Jornalistas da TV Globo mostraram, em face da acusação de um leitor deste blog de que a emissora manipulou a cronologia de um discurso de José Dirceu para acusá-lo de ter incitado uma agressão ao governador Mario Covas em 2000, que não houve essa manipulação. Mas o uso da mesma seqüência de imagens, feito pelo programa eleitoral de José Serra em 2002, foi na época objeto de críticas e proibido pela Justiça Eleitoral.
Fica aqui um esclarecimento, passo a passo. Apenas em relação à questão da cronologia e da polêmica em torno do uso das imagens. O ponto relativo a possíveis empréstimos do BNDES não é tratado aqui, nem foi pedido a jornalistas da Globo que o fizessem, porque o leitor fazia uma acusação genérica à mídia.
O leitor questiona
Um leitor contestou, do tópico Dirceu, passado e presente, uma passagem específica:
“Mas o principal noticiário da Rede Globo não perdoou Dirceu e o PT. Explicitou as contradições entre discurso a favor da ética e prática nem tanto. No terreno político, mostrou um discurso de Dirceu concitando para a militância petista. O trecho exibido dizia ´Eles vão apanhar nas ruas e nas urnas´, algo assim. Em seguida, a cena em que o então governador Mario Covas foi agredido por professores numa manifestação no Centro de São Paulo”.
O leitor escreveu:
“1. J.D. foi jurado de morte pela mídia em 2003, quando recusou-se a continuar batalhando pelo PROER da mídia, que exigia doação de R$ 20 bi, mais 10 sem juros a perder de vista para livrar-se dos credores estrangeiros, impagáveis devido aos desacertos financeiros de FHC (desvalorizações brutais do dólar). [José Dirceu vai hoje à noite ao Observatório da Imprensa e esse assunto será provavelmente abordado.] 2. Covas apanhou porque desceu do palanque e chamou os professores para a briga, dizendo que ninguém ali era macho. 3. Covas falsificou a fala de Dirceu, tirando do contexto uma gravação de anos antes, quando um comício do PT foi violentado por paus-mandados do governo”.

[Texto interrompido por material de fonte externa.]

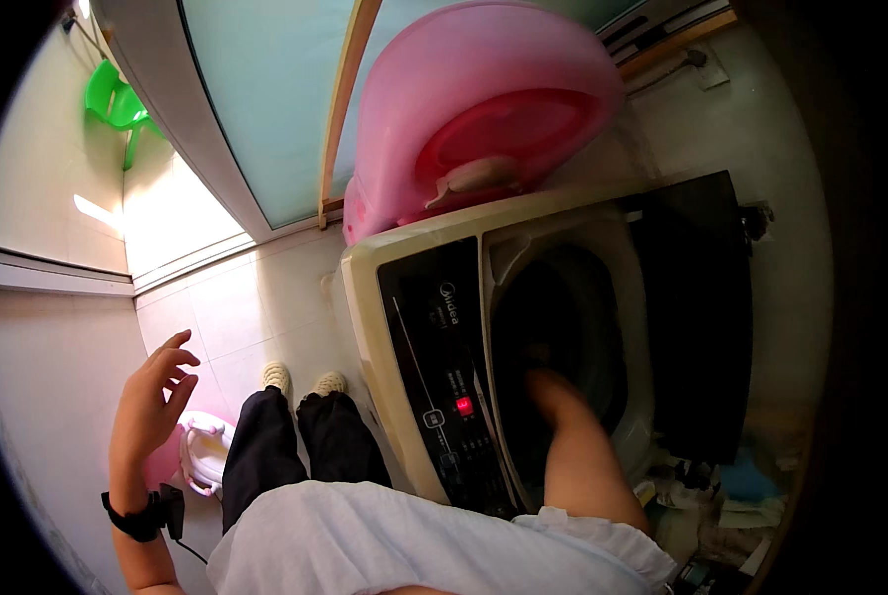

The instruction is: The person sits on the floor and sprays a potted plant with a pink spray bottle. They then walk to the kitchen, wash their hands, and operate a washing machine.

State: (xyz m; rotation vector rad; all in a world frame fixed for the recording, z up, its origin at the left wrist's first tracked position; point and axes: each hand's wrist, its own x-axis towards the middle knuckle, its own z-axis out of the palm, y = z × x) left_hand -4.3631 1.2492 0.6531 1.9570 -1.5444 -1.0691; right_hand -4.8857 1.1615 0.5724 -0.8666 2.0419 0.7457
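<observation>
A top-loading Midea washing machine (366, 320) stands on my right. Its black lid (693, 320) is raised, and a red digit glows on the black control panel (429, 327). My right arm reaches down into the dark drum (570, 297). Deep in shadow, my right hand (539, 364) is barely visible, and I cannot tell whether it grips anything. On the left, my left hand (157, 394) hangs in the air with nothing in it, its fingers loosely bent and apart. A black band with a small device (142, 513) is strapped around my left wrist.
A large pink plastic tub (407, 97) stands on edge against the machine's far side. Below my left arm is a small pink and white plastic item (206, 454). A green chair (116, 97) stands beyond the sliding door frame (161, 111). Clutter (749, 483) lies behind the machine, lower right.
</observation>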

Jornalistas da Globo esclarecem
Pedi ao diretor executivo de Jornalismo da Rede Globo, Ali Kamel, elementos para uma resposta ao leitor. Eles foram enviados pelo jornalista Ricardo Villela a Kamel, de quem os recebi. Dizem, em resumo:
“O discurso em que José Dirceu gritou ´nós vamos derrotar eles nas ruas e nas urnas´ foi dito em uma manifestação pacífica de grevistas feita em frente ao Palácio dos Bandeirantes no dia 25 de maio de 2000 – sete dias, portanto, antes das agressões a Mario Covas na entrada da Secretaria de Educação de São Paulo.

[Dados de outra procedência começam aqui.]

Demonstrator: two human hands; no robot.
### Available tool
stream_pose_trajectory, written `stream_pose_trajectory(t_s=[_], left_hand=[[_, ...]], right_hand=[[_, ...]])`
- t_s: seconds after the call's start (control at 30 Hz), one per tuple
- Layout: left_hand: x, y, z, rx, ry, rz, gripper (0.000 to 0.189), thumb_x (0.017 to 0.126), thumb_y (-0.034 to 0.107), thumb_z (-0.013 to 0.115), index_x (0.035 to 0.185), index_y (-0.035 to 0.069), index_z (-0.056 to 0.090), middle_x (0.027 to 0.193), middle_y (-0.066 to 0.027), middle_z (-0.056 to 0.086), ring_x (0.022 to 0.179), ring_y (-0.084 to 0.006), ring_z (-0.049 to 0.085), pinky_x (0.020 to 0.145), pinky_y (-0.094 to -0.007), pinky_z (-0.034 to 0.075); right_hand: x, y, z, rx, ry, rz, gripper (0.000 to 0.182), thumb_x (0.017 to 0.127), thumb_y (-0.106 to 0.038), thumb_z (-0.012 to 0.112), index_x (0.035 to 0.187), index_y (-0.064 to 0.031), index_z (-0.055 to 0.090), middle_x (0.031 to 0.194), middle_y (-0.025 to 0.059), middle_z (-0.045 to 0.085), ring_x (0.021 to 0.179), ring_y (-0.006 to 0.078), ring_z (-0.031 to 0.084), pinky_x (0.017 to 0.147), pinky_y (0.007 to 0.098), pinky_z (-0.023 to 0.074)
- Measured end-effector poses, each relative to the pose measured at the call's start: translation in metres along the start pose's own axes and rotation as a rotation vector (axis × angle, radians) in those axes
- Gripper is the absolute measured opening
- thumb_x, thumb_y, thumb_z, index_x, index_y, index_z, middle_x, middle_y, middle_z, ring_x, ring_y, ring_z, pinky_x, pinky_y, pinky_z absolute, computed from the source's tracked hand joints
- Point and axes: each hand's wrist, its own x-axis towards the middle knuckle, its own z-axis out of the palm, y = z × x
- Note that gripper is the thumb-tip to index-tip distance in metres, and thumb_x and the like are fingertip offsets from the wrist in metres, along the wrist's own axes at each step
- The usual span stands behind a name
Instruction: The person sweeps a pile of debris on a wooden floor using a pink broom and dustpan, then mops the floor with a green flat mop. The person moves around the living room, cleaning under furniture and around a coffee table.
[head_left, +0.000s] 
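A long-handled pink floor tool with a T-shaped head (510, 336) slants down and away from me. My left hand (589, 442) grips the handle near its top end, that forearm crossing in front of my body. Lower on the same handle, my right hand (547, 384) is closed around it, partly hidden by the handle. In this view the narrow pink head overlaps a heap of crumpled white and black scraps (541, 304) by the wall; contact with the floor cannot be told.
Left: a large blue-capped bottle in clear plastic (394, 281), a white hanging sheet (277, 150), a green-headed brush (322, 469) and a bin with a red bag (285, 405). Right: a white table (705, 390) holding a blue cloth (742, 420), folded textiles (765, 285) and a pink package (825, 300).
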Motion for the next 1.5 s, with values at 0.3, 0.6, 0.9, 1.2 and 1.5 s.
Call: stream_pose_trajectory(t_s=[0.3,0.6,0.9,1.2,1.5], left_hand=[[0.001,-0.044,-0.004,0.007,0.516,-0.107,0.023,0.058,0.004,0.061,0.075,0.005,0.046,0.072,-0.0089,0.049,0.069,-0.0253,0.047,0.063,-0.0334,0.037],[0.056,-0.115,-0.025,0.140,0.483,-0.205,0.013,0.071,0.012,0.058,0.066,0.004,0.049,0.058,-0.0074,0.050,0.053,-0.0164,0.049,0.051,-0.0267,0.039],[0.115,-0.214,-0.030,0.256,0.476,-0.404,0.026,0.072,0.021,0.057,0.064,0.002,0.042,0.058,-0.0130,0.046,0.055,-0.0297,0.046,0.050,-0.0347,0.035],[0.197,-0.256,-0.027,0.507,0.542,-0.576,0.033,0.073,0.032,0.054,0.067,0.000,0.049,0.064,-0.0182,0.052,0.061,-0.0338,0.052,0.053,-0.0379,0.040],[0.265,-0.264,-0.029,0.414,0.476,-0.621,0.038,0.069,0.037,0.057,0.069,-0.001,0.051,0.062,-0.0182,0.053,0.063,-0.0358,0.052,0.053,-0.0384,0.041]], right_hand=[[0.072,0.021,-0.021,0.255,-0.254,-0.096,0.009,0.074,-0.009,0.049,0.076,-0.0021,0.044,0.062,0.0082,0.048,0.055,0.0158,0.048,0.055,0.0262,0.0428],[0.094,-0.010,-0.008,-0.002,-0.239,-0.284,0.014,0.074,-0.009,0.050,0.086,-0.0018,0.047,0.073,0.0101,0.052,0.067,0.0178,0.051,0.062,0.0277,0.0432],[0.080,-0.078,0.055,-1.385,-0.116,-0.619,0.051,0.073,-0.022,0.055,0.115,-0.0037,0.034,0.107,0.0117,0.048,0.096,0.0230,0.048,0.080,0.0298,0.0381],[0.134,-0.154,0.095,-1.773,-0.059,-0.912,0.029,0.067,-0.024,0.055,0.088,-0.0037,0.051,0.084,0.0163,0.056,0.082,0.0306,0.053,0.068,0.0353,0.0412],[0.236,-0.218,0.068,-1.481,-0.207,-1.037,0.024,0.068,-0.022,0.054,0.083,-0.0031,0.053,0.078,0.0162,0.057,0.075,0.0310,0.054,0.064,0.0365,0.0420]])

Até onde pude pesquisar, nenhum jornal registrou em sua cobertura da manifestação do dia 25 a frase em que Dirceu convocava os professores em greve a ´derrotar eles nas ruas e nas urnas´, mas é possível comprovar que o discurso foi feito nesta data e contexto através de algumas matérias publicadas após a coletiva em que Covas responsabiliza Dirceu pelas agressões”.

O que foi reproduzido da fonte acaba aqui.